El paseo

"Es posible que el paseo sea la forma más pobre de viaje, el más modesto de los viajes. Y sin embargo, es uno de los que más decididamente implica las potencias de la atención y la memoria, así como las ensoñaciones de la imaginación... Pasado, presente y futuro entremezclan siempre sus presencias en la experiencia del presente que acompaña al Paseante y le constituye en cuanto tal". Lo dicho por el profesor Morey en la revista Creación, introduce perfectamente la acción que se desea describir.Cuando el maestro inició el paseíllo se notaba en el ambiente que no estaba la tarde para genialidades. Sin dato alguno, simplemente intuición basada en la destemplanza climatológica. Torero, siempre torero, el maestro iniciaba al mismo tiempo su personal viaje, unos pasos en los que se sabía el centro de las miradas y en los que se agolpaban recuerdos y sensaciones. La plaza, a reventar.
Días atrás, alguien con talento había arremetido desde la prensa contra la fiesta de los toros. Un porcentaje elevado de los presentes lo habría leido con atención y respeto, al fin y al cabo en los tendidos de sombra hay bastante ilustración y el talento se reconoce en los escasos sitios en los que se encuentra, aunque sea en una trinchera reivindicativa.
El maestro debió de ser advertido del inteligente ataque por alguien de su segundo mundo, el de la intelectualidad irredenta con visa-oro. En esos metros se debieron de entremezclar no sólo el presente y el pasado, también los errores y virtudes de su quehacer profesional, del contradictorio destino que le había tocado en suerte.

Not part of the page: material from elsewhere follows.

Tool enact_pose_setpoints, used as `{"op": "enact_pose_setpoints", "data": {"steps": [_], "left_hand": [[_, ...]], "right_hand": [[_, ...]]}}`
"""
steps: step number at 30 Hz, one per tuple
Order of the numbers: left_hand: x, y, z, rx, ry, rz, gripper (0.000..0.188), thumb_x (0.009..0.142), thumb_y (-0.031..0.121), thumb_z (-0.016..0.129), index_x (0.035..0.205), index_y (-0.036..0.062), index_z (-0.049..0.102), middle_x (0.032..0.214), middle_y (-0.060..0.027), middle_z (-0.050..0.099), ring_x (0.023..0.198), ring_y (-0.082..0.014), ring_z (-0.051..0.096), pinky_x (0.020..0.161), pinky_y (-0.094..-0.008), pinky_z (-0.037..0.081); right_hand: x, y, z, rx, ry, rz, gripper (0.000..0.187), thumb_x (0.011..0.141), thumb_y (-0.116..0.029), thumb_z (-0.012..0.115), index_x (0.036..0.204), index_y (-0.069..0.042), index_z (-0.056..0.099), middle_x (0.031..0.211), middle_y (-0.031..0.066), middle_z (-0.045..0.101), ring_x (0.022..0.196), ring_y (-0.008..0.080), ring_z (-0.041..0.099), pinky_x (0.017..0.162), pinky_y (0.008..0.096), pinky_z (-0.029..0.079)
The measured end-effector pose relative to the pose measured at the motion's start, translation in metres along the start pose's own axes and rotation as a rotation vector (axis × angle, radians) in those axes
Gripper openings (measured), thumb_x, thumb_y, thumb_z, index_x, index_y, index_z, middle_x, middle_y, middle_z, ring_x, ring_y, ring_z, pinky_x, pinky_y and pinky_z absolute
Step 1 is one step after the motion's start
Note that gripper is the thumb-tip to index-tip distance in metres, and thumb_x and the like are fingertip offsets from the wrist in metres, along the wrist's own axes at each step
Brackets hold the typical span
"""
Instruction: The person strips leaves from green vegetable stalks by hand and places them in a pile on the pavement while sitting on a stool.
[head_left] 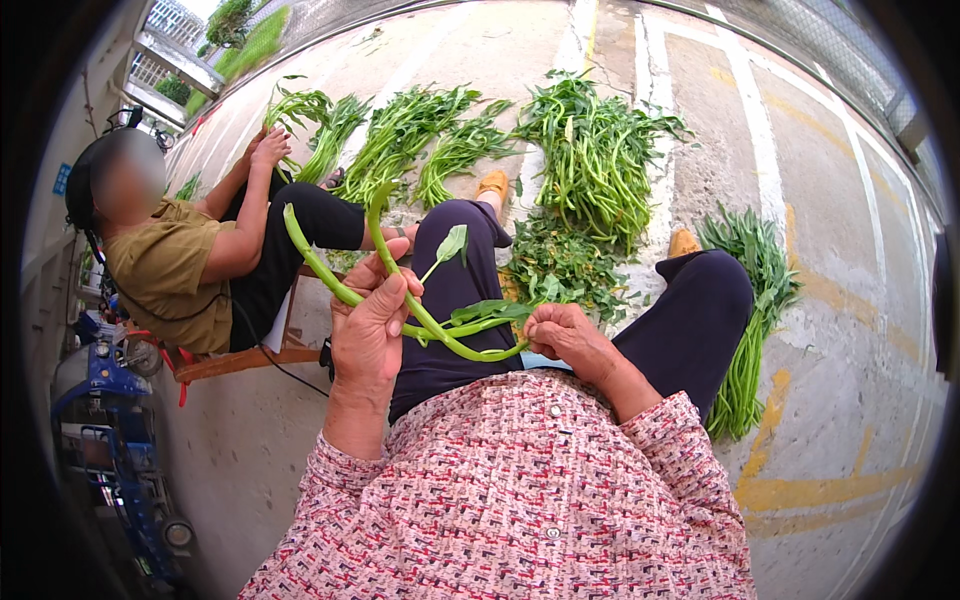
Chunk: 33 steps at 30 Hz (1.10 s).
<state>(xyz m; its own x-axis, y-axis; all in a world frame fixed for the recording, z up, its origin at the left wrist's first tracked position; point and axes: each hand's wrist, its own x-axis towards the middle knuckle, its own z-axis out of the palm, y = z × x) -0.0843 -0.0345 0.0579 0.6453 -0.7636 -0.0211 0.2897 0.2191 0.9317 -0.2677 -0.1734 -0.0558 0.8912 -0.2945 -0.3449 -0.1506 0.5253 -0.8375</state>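
Observation:
My left hand (372,318) is closed around a few long green water spinach stems (323,270) whose thick ends stick up past the fingers. From there the stems curve down and right over my lap. At their other end my right hand (567,335) pinches the stems, its fingertips pressed together beside some leaves. One small leaf (452,244) stands up on a thin stalk between the hands. Below them lies my dark-trousered lap, with a bit of light blue showing near the right hand.
A large pile of water spinach (595,160) lies ahead on the concrete, with loose leaves (565,265) nearer me. Another bundle (748,320) rests by my right leg. Smaller bunches (410,130) lie far left. A seated co-worker (180,250) handles greens at left, near a blue vehicle (110,440).

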Motion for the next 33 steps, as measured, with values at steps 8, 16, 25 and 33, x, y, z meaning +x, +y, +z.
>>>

Algo tuvo que romperse en el interior de su cerebro cuando optó por la más extrema y radical de las actitudes, aquella que niega todo. El torero alcanzó un punto del ruedo, al lado del tendido del 6, y se negó a moverse más, a viajar siquiera sea el espacio temporal que permite un recuerdo fugaz. Y aquí comienza la complejidad. Los largos minutos, cerca de 25, que empeñó en el viaje más crucial de todos, aquel que sin moverse tiene como objetivo el conocimiento propio, el maestro demostró cómo pasado, presente y futuro alcanzaban su fusión estelar en medio de una bronca compartida, todo hay que decirlo, con el presidente de la corrida -probablemente mucho más dispuesto que el maestro a iniciar un viaje físico, aún a sabiendas de la disminución de la intensidad de los ejercicios espirituales pero, a cambio, mucho más placentero para el sosiego corporal.
La agresividad fue disminuyendo paulatinamente. Abroncar mucho y durante mucho tiempo llega a ser inútil y cansado. Lo cierto es que se impuso la aceptación colectiva de la impotencia para modificar el rumbo de la faena, que desde el primer momento pareció derivar hacia un ritual autodestructivo y no el de la artística destrucción, pues sólo el toro -y en otras cireunstaricias, un banderillero- corrió un serio e infrecuente peligro de muerte con los mantazos que entorbellinadamente le daban los peones.
Convencidos peones, público, presidencia y maestro (por éste orden de riesgo) de la imposibilidad de matar a un toro a capotazos en sólo 25 minutos, decidieron devolverlo al corral y dar, para ello, rienda suelta a los cabestros. "Esta plaza de lo que de verdad entiende es de cabestros", apostilló un abonado de altura.
Fue un instante, ni siquiera un paso en ese viaje interior tan recurrido, pero algo brilló en el ambiente en el momento en que toro, cabestros y maestro coincidían en el ángulo visual de los espectadores. Algo imprevisto e hipnótico en su brevedad. Comprendimos de pronto que el torero, asumiendo como propias las reivindicaciones de los movimientos cívicos más actuales, decidió convertirse temporalmente en el adalid jerezano de la defensa de los derechos de los animales.